* **How to complete this task**: Quote each line of the material verbatim, without the pictures.

☆ ☆ ☆ ☆ ☆

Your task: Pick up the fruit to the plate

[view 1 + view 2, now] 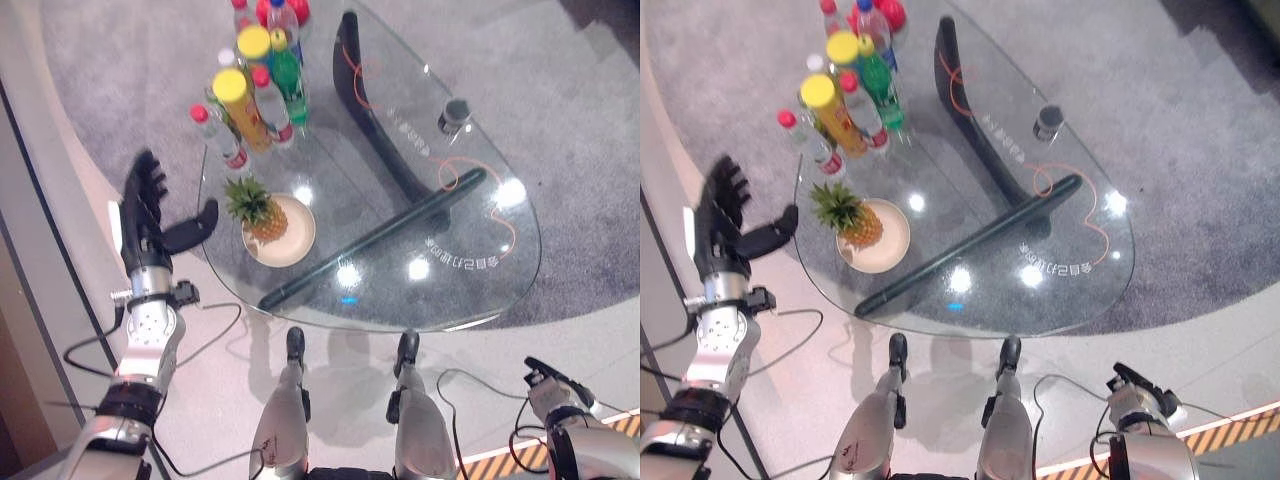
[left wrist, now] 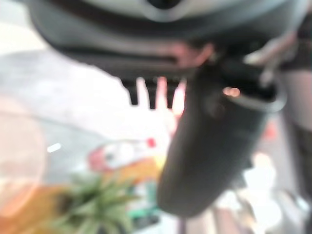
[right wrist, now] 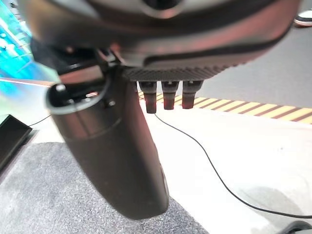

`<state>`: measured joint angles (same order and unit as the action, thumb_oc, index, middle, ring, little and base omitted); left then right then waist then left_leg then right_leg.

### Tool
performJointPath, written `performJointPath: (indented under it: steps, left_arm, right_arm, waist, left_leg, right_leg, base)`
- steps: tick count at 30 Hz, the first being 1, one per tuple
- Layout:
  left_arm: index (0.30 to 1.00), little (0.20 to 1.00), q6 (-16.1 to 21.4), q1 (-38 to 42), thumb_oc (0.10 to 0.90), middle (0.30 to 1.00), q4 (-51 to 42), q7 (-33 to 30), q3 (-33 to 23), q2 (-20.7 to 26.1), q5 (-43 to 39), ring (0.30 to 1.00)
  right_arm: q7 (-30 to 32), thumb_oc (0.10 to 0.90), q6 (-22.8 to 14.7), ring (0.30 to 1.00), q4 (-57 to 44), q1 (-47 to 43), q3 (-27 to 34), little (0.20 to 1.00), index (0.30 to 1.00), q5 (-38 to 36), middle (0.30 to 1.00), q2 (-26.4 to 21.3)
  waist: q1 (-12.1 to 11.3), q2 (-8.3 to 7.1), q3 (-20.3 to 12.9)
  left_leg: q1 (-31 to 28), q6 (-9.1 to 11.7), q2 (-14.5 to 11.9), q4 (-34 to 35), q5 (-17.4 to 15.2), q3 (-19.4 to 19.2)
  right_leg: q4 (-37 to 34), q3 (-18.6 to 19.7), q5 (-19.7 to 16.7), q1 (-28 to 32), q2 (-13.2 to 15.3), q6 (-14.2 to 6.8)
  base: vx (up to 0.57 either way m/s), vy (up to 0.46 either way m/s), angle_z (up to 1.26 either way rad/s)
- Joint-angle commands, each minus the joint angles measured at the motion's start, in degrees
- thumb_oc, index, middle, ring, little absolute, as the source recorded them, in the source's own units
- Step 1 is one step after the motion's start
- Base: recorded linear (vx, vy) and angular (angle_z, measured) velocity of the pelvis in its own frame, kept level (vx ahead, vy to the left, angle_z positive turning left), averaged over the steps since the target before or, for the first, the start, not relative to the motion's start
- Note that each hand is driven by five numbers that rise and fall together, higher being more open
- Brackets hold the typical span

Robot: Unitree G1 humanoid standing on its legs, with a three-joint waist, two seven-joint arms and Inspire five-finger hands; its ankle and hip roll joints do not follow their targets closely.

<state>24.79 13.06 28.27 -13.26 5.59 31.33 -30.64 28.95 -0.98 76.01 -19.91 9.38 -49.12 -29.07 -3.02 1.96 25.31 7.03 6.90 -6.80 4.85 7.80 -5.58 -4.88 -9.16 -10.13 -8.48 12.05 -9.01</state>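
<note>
Just off the left edge of the glass table (image 1: 470, 270), the left hand (image 1: 150, 215) hangs in the air, fingers straight and spread, thumb stuck out toward the table, nothing in it. Past the thumb tip, near but apart from it, sits the pineapple (image 1: 258, 210), upright on the plate (image 1: 295, 245), leafy crown on the side toward the bottles; fruit already on plate, not touched by the hand. Plate is tan, round, on the glass close to the table's left rim, just beyond the hand's thumb. Ahead of the fingertips and a bit to the table side stands a bunch of bottles (image 1: 275, 85): red-capped clear ones, a green one, plus two tall cans with yellow lids (image 1: 240, 105), all upright and packed close, well apart from the hand. Left wrist view shows the thumb (image 2: 209, 146) big in front, fingers (image 2: 156, 92) straight behind it, and the pineapple crown (image 2: 97, 209) blurred below, bottles behind it. Farther across the table from the hand, a small dark cup (image 1: 455, 112) stands near the far rim, with an orange cord (image 1: 465, 185) looping on the glass. Right hand (image 3: 165, 92) is low at the robot's right side over the floor, well away from the table; its wrist view shows fingers straight, thumb relaxed, holding nothing, a yellow-black striped strip (image 3: 253, 109) on the floor beyond.
</note>
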Motion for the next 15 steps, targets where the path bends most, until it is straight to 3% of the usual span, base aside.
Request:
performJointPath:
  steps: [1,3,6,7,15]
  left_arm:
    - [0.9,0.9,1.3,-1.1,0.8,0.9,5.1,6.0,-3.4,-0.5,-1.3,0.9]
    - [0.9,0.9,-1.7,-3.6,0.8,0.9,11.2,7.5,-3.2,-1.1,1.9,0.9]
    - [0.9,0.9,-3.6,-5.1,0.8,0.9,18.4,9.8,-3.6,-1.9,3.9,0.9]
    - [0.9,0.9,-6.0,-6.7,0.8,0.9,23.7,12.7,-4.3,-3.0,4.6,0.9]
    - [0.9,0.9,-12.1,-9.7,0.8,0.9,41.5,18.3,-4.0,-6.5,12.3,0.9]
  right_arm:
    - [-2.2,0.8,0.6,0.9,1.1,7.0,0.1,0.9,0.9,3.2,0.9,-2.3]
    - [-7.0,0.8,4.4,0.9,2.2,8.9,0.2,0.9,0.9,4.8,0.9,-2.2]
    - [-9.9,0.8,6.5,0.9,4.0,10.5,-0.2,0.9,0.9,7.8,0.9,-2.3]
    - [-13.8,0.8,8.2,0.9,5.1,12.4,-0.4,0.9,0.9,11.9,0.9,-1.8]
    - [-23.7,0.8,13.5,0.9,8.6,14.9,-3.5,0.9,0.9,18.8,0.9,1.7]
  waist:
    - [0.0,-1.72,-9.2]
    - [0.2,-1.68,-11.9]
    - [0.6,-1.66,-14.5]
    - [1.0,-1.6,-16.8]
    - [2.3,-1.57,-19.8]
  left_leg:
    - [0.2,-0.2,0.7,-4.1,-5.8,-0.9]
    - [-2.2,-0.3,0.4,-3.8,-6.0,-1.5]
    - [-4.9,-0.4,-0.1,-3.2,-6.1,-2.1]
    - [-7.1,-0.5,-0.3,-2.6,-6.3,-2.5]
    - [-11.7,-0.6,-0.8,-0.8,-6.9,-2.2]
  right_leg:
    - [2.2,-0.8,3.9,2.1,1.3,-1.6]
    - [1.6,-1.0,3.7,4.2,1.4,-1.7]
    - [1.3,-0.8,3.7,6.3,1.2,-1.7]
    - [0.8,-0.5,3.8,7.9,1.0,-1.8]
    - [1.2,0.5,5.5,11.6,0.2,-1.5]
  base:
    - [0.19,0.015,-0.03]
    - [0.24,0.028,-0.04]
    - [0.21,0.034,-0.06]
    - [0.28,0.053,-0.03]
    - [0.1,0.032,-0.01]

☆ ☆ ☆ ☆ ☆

* **Solution for this exercise**:
Your task: Pick up the fruit to the plate

[view 1 + view 2, now] 
[left wrist, now] 
[right wrist, now] 

`<state>`: measured joint angles (same order and unit as the action, thumb_oc, index, middle, ring, little and base omitted); left then right then waist then left_leg then right_leg.

### Tool
performJointPath, written `performJointPath: (indented under it: steps, left_arm, right_arm, waist, left_leg, right_leg, base)`
- steps: tick count at 30 Hz, the first being 1, one per tuple
- Layout:
  left_arm: index (0.30 to 1.00), little (0.20 to 1.00), q6 (-16.1 to 21.4), q1 (-38 to 42), thumb_oc (0.10 to 0.90), middle (0.30 to 1.00), q4 (-51 to 42), q7 (-33 to 30), q3 (-33 to 23), q2 (-20.7 to 26.1), q5 (-43 to 39), ring (0.30 to 1.00)
  right_arm: q7 (-30 to 32), thumb_oc (0.10 to 0.90), q6 (-22.8 to 14.7), ring (0.30 to 1.00), q4 (-57 to 44), q1 (-47 to 43), q3 (-27 to 34), little (0.20 to 1.00), index (0.30 to 1.00), q5 (-38 to 36), middle (0.30 to 1.00), q2 (-26.4 to 21.3)
  waist: q1 (-12.1 to 11.3), q2 (-8.3 to 7.1), q3 (-20.3 to 12.9)
  left_leg: q1 (-31 to 28), q6 (-9.1 to 11.7), q2 (-14.5 to 11.9), q4 (-34 to 35), q5 (-17.4 to 15.2), q3 (-19.4 to 19.2)
  right_leg: q4 (-37 to 34), q3 (-18.6 to 19.7), q5 (-19.7 to 16.7), q1 (-28 to 32), q2 (-13.2 to 15.3), q6 (-14.2 to 6.8)
  base: vx (up to 0.57 either way m/s), vy (up to 0.46 either way m/s), angle_z (up to 1.26 either way rad/s)
- Joint-angle commands, each minus the joint angles measured at the motion's start, in degrees
- thumb_oc, index, middle, ring, little absolute, as the source recorded them, in the source's own units
- Step 1 is one step after the motion's start
- Base: recorded linear (vx, vy) and angular (angle_z, measured) velocity of the pelvis in its own frame, kept level (vx ahead, vy to the left, angle_z positive turning left), averaged over the steps since the target before or, for the first, the start, not relative to the motion's start
- Note that each hand is driven by five numbers that rise and fall together, higher being more open
- Brackets hold the typical span

Robot: Unitree G1 humanoid standing on its legs, with a three-joint waist, two seven-joint arms and Inspire five-finger hands; its ankle and hip roll joints do not follow their targets closely.

<state>24.79 13.06 28.27 -13.26 5.59 31.33 -30.64 28.95 -0.98 76.01 -19.91 9.38 -49.12 -29.07 -3.02 1.96 25.31 7.03 6.90 -6.80 4.85 7.80 -5.58 -4.88 -9.16 -10.13 -8.48 12.05 -9.01</state>
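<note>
Just off the left edge of the glass table (image 1: 470, 270), the left hand (image 1: 150, 215) hangs in the air, fingers straight and spread, thumb stuck out toward the table, nothing in it. Past the thumb tip, near but apart from it, sits the pineapple (image 1: 258, 210), upright on the plate (image 1: 295, 245), leafy crown on the side toward the bottles; fruit already on plate, not touched by the hand. Plate is tan, round, on the glass close to the table's left rim, just beyond the hand's thumb. Ahead of the fingertips and a bit to the table side stands a bunch of bottles (image 1: 275, 85): red-capped clear ones, a green one, plus two tall cans with yellow lids (image 1: 240, 105), all upright and packed close, well apart from the hand. Left wrist view shows the thumb (image 2: 209, 146) big in front, fingers (image 2: 156, 92) straight behind it, and the pineapple crown (image 2: 97, 209) blurred below, bottles behind it. Farther across the table from the hand, a small dark cup (image 1: 455, 112) stands near the far rim, with an orange cord (image 1: 465, 185) looping on the glass. Right hand (image 3: 165, 92) is low at the robot's right side over the floor, well away from the table; its wrist view shows fingers straight, thumb relaxed, holding nothing, a yellow-black striped strip (image 3: 253, 109) on the floor beyond.
</note>
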Motion for the next 15 steps, targets where the path bends most, until it is straight to 3% of the usual span, base aside.
Request:
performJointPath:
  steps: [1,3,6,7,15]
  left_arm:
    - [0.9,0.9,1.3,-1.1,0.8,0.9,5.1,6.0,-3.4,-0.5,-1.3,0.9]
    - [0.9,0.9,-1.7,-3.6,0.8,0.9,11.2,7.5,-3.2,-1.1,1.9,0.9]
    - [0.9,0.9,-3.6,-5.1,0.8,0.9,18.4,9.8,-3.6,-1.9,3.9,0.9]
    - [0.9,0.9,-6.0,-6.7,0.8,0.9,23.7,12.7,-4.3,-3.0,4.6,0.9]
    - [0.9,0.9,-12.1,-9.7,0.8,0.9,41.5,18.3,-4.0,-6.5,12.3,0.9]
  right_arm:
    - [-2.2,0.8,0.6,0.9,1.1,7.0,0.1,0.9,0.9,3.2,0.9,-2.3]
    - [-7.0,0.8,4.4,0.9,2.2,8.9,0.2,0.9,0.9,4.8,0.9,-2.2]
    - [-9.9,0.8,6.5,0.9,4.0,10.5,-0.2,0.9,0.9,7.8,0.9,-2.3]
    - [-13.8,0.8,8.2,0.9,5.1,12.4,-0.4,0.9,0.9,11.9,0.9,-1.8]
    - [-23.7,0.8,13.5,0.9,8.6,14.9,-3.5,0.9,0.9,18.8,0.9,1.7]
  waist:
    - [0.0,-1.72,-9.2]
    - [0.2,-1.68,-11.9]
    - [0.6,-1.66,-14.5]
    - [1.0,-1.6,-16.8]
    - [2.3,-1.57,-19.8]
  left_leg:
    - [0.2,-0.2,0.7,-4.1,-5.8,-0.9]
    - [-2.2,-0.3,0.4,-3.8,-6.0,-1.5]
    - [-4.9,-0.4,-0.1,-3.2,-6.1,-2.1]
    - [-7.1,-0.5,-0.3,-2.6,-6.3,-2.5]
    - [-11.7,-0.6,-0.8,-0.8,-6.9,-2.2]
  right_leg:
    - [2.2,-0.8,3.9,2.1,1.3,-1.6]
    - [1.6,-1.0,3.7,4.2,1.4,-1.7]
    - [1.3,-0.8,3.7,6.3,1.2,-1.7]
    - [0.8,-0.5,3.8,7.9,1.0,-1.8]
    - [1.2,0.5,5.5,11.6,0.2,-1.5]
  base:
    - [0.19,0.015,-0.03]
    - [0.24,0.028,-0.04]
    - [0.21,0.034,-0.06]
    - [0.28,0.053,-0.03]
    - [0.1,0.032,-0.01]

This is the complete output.